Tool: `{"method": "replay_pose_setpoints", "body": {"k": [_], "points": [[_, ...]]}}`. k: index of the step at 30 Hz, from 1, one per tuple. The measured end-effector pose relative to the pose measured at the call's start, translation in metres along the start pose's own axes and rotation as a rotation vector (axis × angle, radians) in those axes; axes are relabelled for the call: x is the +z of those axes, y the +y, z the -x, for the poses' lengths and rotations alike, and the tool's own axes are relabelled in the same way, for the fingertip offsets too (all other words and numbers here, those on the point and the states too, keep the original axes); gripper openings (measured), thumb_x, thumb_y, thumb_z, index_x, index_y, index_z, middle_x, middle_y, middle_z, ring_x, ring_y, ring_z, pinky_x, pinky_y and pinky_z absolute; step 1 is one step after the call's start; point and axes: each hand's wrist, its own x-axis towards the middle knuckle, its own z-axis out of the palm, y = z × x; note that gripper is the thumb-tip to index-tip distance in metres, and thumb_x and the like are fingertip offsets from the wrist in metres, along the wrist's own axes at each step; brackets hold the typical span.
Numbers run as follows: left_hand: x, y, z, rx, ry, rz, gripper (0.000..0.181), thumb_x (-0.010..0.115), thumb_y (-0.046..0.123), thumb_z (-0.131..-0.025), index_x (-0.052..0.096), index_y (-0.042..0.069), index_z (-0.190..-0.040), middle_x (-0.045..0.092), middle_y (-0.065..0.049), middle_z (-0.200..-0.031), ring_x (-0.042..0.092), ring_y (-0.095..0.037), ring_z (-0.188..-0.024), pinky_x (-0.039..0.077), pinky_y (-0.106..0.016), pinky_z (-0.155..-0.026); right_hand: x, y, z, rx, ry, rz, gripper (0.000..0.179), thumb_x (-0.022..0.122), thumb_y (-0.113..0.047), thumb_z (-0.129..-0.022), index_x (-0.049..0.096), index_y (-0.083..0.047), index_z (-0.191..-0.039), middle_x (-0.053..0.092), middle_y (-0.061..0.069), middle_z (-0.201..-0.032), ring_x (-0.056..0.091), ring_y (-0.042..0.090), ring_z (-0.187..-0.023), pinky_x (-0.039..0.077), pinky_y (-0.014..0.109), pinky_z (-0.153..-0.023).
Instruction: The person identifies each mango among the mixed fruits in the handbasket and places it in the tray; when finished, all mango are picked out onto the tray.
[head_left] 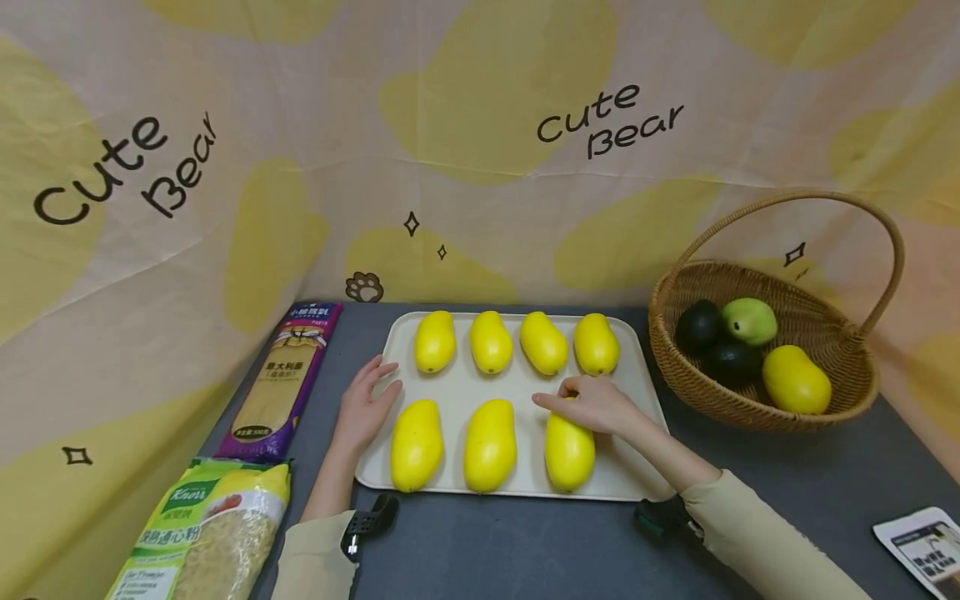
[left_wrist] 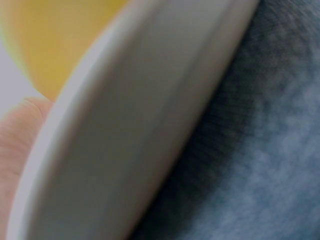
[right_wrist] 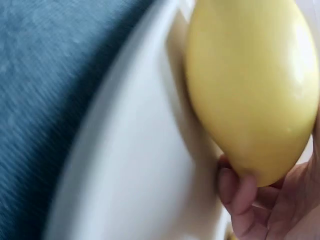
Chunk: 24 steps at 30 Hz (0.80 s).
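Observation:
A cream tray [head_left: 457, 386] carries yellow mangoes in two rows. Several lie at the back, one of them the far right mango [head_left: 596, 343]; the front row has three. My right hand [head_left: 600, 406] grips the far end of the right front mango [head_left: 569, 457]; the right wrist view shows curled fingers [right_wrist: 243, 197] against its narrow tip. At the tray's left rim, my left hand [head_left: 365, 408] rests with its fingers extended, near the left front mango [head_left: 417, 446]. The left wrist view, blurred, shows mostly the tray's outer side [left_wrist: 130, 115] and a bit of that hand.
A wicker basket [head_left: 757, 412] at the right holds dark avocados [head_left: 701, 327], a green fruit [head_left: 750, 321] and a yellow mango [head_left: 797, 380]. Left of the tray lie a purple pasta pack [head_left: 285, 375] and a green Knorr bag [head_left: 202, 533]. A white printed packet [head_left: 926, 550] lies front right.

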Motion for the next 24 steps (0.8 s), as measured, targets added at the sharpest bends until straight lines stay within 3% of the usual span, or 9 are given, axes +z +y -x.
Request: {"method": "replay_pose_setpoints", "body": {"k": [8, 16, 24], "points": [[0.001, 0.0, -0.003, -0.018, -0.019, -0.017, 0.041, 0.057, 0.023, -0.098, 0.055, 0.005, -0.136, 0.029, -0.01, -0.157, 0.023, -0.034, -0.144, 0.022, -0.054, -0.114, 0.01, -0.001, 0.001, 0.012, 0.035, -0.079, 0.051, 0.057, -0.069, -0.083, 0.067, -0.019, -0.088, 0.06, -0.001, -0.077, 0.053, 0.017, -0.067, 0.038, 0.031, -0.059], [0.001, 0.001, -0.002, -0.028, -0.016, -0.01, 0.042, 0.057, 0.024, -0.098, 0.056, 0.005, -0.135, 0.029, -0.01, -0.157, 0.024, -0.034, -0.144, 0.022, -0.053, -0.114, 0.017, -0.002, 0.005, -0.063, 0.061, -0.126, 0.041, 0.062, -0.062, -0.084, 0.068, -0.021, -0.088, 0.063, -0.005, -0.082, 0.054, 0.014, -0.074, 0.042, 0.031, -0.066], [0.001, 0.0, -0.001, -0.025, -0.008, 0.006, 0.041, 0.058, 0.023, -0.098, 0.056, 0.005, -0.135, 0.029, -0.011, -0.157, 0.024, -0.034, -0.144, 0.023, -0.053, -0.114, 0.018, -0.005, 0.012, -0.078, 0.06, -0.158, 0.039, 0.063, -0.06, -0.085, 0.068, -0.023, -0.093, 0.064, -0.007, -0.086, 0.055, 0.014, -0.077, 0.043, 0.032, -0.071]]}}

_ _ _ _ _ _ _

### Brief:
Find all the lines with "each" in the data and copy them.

### Task response:
Tool: `{"method": "replay_pose_setpoints", "body": {"k": [_], "points": [[_, ...]]}}`. k: index of the step at 30 Hz, from 1, one per tuple. The measured end-effector pose relative to the pose measured at the call's start, translation in metres along the start pose's own axes and rotation as a rotation vector (axis × angle, radians) in those axes; axes are relabelled for the call: x is the +z of those axes, y the +y, z the -x, for the poses' lengths and rotations alike, and the tool's own axes are relabelled in the same way, for the fingertip offsets too (all other words and numbers here, those on the point and the states too, keep the original axes); gripper openings (measured), thumb_x, thumb_y, thumb_z, index_x, index_y, index_z, middle_x, middle_y, middle_z, ring_x, ring_y, ring_z, pinky_x, pinky_y and pinky_z absolute; step 1 is one step after the call's start; point and axes: each hand's wrist, its own x-axis towards the middle knuckle, its own z-axis out of the palm, y = z × x; note that gripper is the thumb-tip to index-tip distance in metres, and thumb_x and the like are fingertip offsets from the wrist in metres, along the wrist's own axes at each step; brackets hold the typical span.
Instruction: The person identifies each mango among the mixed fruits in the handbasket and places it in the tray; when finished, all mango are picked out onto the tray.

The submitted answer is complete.